Treatment of simple phobias
Treatment for simple phobias is through avoidance when this is possible. Otherwise it is through behavior modification by gradual exposure to what is bringing on the phobia. However, this needs to be done in full cooperation with the patient with the knowledge that the purpose of this is to desensitize the patient. In many cases this can be done without a therapist.
For more severe phobias the patient may want to seek the advice of a psychologist versed in these matters. Biofeedback methods, behavior modification, and hypnotherapy treatments have all been shown to be effective. As these methods are so effective and have no side effects, there is very little room for intervention with medication. An exception would be a flying phobia in a business man who has to travel to an overseas meeting. Anxiolytics as listed above under treatment of panic disorders would be a short term solution.
However, this business man should then seek the services of a hypnotherapist who will treat him with a deconditioning technique under hypnosis as described by Milton Erickson and Ernest Rossi in Ref. 6. I have personally witnessed many cases that were solved with simple techniques like this and many of these patients have been spared dependency problems with anxiolytic medication. However, these alternative techniques require patience and persistence and some patients are phobic about “being put under” (being hypnotized). Biofeedback methods and behavioral modification techniques as well as cognitive therapy methods would likely be more appropriate for them.

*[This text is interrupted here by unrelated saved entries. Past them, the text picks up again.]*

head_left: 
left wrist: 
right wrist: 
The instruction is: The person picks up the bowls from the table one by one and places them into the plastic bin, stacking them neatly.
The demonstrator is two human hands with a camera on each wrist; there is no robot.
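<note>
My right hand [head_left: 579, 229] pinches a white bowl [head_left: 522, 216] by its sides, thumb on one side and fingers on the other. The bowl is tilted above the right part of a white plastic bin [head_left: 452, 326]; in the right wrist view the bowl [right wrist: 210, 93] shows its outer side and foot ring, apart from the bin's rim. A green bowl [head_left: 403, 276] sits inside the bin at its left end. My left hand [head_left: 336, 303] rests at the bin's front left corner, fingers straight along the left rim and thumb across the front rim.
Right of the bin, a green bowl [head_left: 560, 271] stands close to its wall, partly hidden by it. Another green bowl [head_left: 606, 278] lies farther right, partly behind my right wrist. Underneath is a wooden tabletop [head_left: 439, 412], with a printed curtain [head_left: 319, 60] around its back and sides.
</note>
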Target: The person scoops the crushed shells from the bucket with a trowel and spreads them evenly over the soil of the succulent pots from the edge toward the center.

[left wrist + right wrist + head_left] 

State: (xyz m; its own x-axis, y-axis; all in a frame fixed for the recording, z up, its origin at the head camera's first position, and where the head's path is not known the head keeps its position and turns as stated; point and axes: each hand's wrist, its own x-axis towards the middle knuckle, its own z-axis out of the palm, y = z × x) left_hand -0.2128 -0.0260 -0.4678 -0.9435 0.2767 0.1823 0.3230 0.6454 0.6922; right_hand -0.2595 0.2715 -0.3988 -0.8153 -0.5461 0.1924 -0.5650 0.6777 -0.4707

1. Dr. David Burns: “Feeling good –The new mood therapy”, Avon Books, New York,1992.
2. Diagnostic and Statistical Manual of Mental Disorders, Fourth Edition, (DSM-IV),American Psychiatric Association, Washington,DC,1994.

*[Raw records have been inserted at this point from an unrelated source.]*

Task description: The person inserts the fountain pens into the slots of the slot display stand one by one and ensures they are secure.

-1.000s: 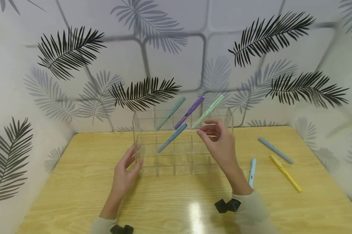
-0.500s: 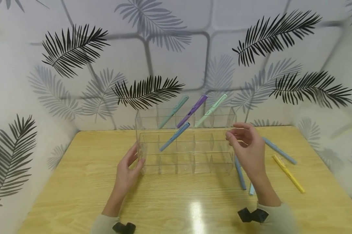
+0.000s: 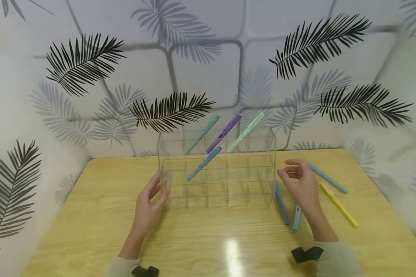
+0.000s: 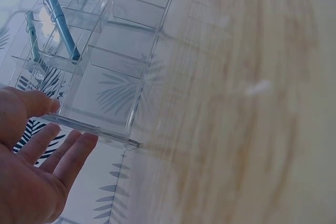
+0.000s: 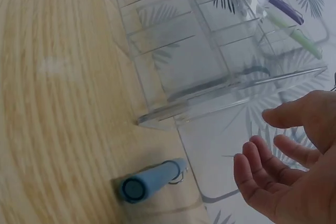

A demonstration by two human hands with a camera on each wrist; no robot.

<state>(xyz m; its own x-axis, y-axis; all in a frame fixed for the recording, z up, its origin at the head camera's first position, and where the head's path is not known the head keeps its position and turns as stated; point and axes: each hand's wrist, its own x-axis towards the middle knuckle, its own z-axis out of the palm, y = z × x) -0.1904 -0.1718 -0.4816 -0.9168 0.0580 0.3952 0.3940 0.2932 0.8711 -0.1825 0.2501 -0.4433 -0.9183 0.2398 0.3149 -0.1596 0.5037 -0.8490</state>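
Note:
A clear acrylic pen rack (image 3: 216, 168) with tiers of small compartments stands on the table. My left hand (image 3: 149, 206) grips its left side panel, thumb on one side and fingers on the other in the left wrist view. A teal pen (image 3: 202, 134), a purple pen (image 3: 224, 133) and a mint pen (image 3: 246, 132) lean in the top tier. One tier lower rests a blue pen (image 3: 203, 163). My right hand (image 3: 300, 186) hovers beside the rack's right side, fingers loosely bent and holding nothing. Below it lie a darker blue pen (image 3: 282, 204) and a light blue pen (image 3: 297, 218), partly covered.
Farther right on the wooden table (image 3: 228, 238) lie a grey-blue pen (image 3: 329, 178) and a yellow pen (image 3: 338, 204). A wall (image 3: 208, 77) with a leaf pattern rises behind the table's back edge. In the right wrist view, a blue pen (image 5: 152, 180) points its end towards the camera.
My right hand has moved right and down, from in front of the rack's mint pen to beyond its right side. My left hand stays on the left panel. The racked pens have not moved.

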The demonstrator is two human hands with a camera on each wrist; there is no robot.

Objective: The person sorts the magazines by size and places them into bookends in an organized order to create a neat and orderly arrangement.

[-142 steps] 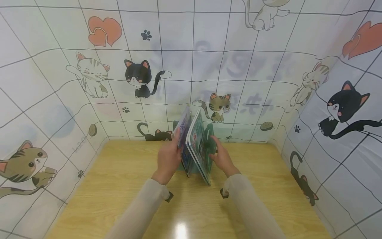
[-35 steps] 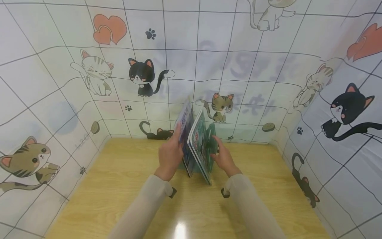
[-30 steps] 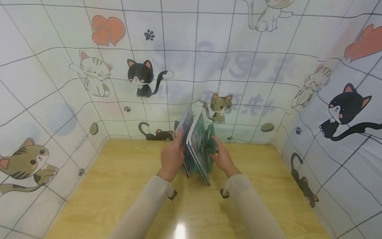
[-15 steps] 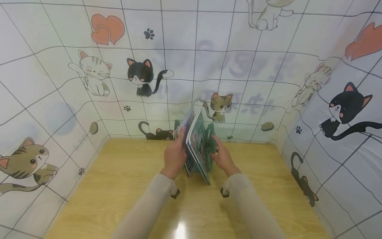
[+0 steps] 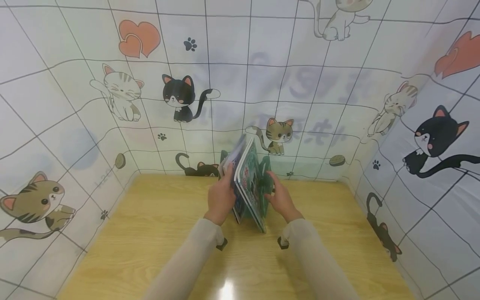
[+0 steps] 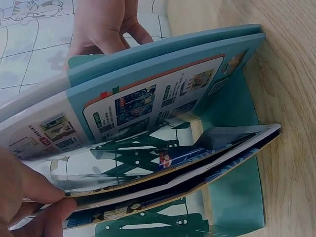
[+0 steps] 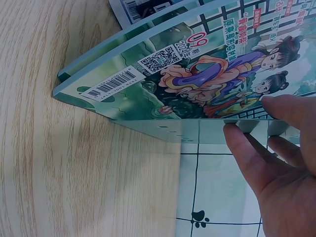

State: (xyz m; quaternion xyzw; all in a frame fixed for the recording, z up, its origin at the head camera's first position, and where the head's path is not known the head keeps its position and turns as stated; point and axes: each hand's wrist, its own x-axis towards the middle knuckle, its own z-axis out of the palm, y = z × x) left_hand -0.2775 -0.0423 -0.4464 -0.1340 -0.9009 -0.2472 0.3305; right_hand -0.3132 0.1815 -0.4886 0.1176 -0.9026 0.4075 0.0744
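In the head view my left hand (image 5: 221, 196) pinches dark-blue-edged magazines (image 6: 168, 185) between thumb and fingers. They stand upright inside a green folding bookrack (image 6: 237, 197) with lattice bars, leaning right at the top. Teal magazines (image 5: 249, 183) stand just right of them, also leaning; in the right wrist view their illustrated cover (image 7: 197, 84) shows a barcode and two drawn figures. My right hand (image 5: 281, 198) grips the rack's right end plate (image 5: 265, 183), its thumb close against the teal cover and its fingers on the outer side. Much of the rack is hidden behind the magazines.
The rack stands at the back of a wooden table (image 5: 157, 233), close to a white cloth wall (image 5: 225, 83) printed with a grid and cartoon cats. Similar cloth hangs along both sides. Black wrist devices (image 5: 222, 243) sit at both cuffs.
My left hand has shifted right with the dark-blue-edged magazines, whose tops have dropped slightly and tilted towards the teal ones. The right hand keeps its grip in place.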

3. Dr. Shaila Misri at the 46th St. Paul’s Hosp. Cont. Educ. Conference, November 2000, Vancouver/B.C./ Canada.
4. JM Loftis et al. J Neurochem 2000 Nov 75(5): 2040-2050.
5. B. Zilbergeld et al. “Hypnosis – Questions& Answers”, W.W. Norton & Co, New York,1986: 307-312.
6. MH Erickson & EL Rossi:”Hypnotherapy, an exploratory casebook”, Irvington Publishers Inc., New York, 1979: chapter 8, 314-363.
7. G Steketee et al. Compr Psychiatry 2001 Jan 42(1): 76-86.
8. DS Mennin et al. J Anxiety Disord 2000 July-Aug 14(4): 325- 343.
9. J Hartland: “Medical &Dental Hypnosis and its Clinical Applications”, 2nd edition, Bailliere Tindall,London,1982, page: 326-336.